Я встал раньше, чем приказали. Тяжёлый ждал, пока внутрь не протянулась рука и не выдернула его за ошейник. Молодым пришлось повторить дважды.

Снаружи — плоская земля, выжженная солнцем, тянулась к гряде холмов, словно прочерченных по линейке. Большой двор из утоптанной земли, в центре столб — толстый дуб, у основания обугленный, с железными кольцами на трёх высотах. Слева ряд низких построек, бетон и жестяная крыша. Справа здание побольше, с верандой и настоящим стеклом в окнах. За постройками виднелись поля до самого забора по границе участка, где мелкие фигуры двигались в цепях, волоча что-то, чего я с такого расстояния не разобрал.

Я раскладывал всё по полкам — так тренер Ленни заставлял меня раскладывать ринг перед боем. Выходы: одни ворота позади, гравийка уходит на север. Одна грунтовка между постройками, на восток, в открытую степь. Забор: по грудь, из расщеплённых жердей, с трёх сторон — спринт не остановит. Но за забором — ничего. Ни города, ни домов, ни дороги. Только плоская бурая степь и небо.

Мужик у фургона — заношенные холщовые обрезки, без рубашки, плеть на поясе волочилась по земле, когда он шёл. На нём был ошейник. Раб с плетью. Шрамы на груди выглядели нарочными. Кто-то не пожалел времени. Он ткнул пальцем в землю перед собой и стал ждать. Тяжёлый, шаркая, подошёл. Обмякшие конторские шаркали следом. Двое молодых шли вместе, так близко, что касались плечами.

Я подошёл последним. Держал вес на подушечках стоп, плечи развёрнутыми.

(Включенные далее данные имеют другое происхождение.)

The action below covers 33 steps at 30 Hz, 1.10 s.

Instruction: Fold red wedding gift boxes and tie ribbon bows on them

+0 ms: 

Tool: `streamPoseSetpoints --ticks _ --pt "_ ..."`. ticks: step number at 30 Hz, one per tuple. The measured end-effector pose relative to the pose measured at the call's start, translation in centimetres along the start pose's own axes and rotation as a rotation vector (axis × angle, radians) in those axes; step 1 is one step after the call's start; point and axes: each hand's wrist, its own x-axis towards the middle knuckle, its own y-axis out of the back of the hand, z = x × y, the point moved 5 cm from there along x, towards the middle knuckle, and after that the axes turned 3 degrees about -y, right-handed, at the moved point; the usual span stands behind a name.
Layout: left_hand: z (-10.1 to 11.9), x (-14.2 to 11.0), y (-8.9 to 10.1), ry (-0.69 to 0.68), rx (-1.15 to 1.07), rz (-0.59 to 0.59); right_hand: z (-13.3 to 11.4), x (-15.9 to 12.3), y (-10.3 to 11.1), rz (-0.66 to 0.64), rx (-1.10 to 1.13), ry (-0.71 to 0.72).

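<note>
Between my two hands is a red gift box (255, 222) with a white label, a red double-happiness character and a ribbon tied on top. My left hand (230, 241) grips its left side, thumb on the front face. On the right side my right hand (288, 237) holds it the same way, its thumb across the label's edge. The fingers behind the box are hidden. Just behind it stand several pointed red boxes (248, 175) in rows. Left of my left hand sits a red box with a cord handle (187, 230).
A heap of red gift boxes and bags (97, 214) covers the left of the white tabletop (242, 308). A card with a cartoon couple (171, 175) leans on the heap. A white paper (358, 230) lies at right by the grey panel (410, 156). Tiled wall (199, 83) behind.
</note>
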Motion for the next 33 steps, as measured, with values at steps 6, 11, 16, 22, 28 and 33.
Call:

Раб с плетью пересчитал нас, идя вдоль шеренги. Дойдя до меня, остановился. Взгляд упал на руки. На обмотанные костяшки. На мозоли по первым двум пястным — три дня стяжек не разгладили их. Он посмотрел на мою стойку. Увидел ступни.

Увидел бойца.

Что-то сдвинулось в его глазах — так меняется лицо секунданта, когда выход чужого парня выглядит неправильно. Слишком быстро, слишком наклонён, слишком готов. Раб с плетью ничего не сказал. Вписал «473» в свой планшет и пошёл дальше.

Приёмка

Стяжки нам срезали в комнате, где пахло хлоркой и железом. По четверо разом, вдоль стены, на бетонном полу с дренажными канавками. Раб с плетью и ещё один надсмотрщик работали по шеренге: раздеть, осмотреть, пометить.

Раздеть — значило раздеть. Под низом ничего: одежду забрали при приговоре и ничего не дали взамен. Три дня голым в камере при суде, три дня голым в фургоне.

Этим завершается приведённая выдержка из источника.